''Çocuk nasıl?'' diye sordum endişeyle. Matt olumsuz anlamda başını sağa sola salladı. Çok güzel. Başımıza bir ceset daha çıktı. Oysaki bunu ben yapmamıştım. Ben yapsam neyse yani. Çocuğun yanına giderek boynuna baktım. Neredeyse parçalanacak derecedeydi. Şerefsiz beni korkutmaya ya da ele vermeye çalışıyordu. Şehir de vampirleri avlamak için konsey bizi her yerde arıyorlardı. Onlar bana kolay kolay zarar veremezdi. Ben 132 yıldır avcılardan korunuyorum.
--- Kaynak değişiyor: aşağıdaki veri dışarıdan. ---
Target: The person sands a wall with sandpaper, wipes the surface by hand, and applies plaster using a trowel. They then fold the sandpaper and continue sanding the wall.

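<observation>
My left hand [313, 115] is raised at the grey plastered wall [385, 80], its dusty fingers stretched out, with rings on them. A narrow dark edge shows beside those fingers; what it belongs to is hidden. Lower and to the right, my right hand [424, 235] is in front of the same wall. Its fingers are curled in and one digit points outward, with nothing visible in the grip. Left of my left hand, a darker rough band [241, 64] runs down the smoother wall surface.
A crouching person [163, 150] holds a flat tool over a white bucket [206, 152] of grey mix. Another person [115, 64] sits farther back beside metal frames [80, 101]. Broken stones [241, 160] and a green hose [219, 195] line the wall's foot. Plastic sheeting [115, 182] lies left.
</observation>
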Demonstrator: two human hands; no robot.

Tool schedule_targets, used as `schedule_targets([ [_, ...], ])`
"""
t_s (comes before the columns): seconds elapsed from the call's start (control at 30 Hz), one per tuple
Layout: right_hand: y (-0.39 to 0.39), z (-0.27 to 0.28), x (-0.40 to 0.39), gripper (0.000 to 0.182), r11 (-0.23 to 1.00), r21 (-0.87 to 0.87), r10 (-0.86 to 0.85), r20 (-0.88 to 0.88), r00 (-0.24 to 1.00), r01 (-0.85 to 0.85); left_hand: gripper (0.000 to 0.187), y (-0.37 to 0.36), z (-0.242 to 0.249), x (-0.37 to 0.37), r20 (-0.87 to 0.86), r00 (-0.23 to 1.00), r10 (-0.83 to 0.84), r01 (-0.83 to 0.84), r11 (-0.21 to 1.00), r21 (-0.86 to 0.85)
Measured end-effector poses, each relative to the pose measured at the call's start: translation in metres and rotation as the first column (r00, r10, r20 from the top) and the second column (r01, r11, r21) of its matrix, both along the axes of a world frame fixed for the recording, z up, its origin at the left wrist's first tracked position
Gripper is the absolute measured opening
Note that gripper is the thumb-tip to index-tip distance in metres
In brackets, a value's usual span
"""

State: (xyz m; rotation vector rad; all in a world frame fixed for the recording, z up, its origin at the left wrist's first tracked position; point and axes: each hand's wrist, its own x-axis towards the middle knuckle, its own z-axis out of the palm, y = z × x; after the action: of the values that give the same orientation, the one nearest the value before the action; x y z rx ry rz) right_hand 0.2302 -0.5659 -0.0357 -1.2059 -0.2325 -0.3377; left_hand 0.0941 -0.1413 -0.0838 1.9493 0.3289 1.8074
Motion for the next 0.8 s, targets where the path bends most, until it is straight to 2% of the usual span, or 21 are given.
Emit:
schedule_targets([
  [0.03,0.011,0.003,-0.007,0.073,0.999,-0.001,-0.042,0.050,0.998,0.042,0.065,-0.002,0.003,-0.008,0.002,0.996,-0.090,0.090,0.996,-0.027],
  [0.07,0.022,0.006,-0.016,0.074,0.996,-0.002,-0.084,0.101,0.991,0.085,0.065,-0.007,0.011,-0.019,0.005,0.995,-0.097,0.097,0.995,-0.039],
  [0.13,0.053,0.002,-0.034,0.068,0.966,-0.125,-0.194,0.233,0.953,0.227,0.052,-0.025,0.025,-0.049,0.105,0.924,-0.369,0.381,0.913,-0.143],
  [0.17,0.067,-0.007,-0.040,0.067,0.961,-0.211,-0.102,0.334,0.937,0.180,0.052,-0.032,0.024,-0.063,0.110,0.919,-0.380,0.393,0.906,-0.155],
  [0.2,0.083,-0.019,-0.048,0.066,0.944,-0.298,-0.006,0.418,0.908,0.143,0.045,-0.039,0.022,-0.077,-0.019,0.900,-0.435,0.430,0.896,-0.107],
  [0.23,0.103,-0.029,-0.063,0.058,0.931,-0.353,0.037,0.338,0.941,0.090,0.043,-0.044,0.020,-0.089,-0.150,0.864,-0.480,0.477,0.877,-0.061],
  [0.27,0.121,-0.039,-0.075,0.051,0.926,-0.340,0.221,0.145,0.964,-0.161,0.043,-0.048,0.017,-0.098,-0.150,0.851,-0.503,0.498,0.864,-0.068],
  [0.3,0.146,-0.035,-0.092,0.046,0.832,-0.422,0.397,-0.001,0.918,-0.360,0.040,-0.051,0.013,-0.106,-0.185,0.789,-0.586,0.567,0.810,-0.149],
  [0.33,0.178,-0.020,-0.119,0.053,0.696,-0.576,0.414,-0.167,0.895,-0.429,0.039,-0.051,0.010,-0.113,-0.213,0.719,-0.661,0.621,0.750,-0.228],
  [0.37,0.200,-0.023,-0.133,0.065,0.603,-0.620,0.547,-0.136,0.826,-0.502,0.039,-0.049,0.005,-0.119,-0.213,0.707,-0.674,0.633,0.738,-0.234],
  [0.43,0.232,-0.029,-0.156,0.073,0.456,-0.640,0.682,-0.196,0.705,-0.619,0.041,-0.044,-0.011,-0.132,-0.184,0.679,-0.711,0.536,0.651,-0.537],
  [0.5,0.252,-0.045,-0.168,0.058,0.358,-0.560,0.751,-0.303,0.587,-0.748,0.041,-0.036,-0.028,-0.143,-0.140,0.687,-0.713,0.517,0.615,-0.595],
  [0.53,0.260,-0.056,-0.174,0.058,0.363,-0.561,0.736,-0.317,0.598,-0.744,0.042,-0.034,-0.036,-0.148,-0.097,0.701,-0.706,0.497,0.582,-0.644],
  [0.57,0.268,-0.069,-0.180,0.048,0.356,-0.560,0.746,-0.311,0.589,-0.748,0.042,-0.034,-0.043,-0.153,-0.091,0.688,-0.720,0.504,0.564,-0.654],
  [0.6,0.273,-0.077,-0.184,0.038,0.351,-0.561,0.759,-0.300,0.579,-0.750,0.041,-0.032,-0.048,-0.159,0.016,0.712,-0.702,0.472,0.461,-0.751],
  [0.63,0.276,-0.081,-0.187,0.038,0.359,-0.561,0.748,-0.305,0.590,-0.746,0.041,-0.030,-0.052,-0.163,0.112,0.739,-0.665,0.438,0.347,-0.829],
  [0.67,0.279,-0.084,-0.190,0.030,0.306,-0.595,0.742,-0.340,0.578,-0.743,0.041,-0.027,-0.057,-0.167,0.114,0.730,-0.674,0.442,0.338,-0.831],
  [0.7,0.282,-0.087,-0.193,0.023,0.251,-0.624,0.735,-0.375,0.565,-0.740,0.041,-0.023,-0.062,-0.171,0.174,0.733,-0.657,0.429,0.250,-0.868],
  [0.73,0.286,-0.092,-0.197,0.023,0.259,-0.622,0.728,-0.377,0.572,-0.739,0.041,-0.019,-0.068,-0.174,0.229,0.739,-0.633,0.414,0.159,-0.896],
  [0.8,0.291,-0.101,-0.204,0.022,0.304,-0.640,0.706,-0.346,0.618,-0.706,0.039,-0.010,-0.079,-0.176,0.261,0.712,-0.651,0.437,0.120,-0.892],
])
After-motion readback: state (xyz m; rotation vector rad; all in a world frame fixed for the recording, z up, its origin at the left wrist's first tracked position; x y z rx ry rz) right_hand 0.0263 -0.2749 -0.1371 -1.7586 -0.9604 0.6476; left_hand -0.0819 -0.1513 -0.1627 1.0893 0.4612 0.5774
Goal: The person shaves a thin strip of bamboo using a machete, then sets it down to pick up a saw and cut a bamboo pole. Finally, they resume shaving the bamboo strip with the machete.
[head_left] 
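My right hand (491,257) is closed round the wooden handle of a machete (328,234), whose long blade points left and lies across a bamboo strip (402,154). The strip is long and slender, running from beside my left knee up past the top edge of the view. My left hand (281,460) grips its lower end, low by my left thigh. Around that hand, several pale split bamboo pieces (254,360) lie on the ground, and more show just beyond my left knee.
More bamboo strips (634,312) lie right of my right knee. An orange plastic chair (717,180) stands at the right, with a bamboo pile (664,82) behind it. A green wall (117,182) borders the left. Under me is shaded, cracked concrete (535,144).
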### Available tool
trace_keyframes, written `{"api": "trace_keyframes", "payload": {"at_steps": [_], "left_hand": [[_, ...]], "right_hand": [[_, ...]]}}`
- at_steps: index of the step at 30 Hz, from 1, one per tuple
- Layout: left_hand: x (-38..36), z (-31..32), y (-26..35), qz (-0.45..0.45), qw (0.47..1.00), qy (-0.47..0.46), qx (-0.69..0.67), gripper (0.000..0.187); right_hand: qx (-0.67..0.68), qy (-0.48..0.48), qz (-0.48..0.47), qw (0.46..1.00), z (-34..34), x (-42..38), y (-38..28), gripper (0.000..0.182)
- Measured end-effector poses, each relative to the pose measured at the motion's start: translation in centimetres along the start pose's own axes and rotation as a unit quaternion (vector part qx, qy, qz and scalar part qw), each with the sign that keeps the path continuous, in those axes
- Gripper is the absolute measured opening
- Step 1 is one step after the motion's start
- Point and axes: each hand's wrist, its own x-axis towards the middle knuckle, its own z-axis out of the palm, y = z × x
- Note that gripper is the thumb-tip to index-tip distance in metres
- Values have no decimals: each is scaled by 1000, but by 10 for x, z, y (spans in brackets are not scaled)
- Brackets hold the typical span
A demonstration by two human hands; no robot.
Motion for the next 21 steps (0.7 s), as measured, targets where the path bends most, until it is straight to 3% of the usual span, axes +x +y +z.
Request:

Onlar anca yeni vampir olanları avlayabilirdi; ama gerçekten uzman olan vampir avcıları var ve onlara uzun zamandır rastlamadım. Katie'nin dediğine göre babası en iyi vampir avcılarından birisiymiş ve babası onun vampir olduğunu öğrenirse onu iyileştirmek için elinden geleni yaparmış; ama bu ona işkence etmek demek ki başaramazsa öldürmek zorunda bile kalabilirmiş. Ben buna asla izin vermem. Eğer Katie'ye zarar verecek olursa Katie bir daha benim yüzümü görmek istemese bile ona zarar verdiği an hiçbir şey gözüm görmez. O sıra bu düşünceler yüzünden kaşlarım çatık bir şekilde çocuğu inceliyordum. Matt bu düşünceleri kafamdan def etti.
''Ne yapacağız Stefan?'' dediğinde ona baktım. Biraz düşündükten sonra her zaman yaptığım şeyi yapmaya karar verdim.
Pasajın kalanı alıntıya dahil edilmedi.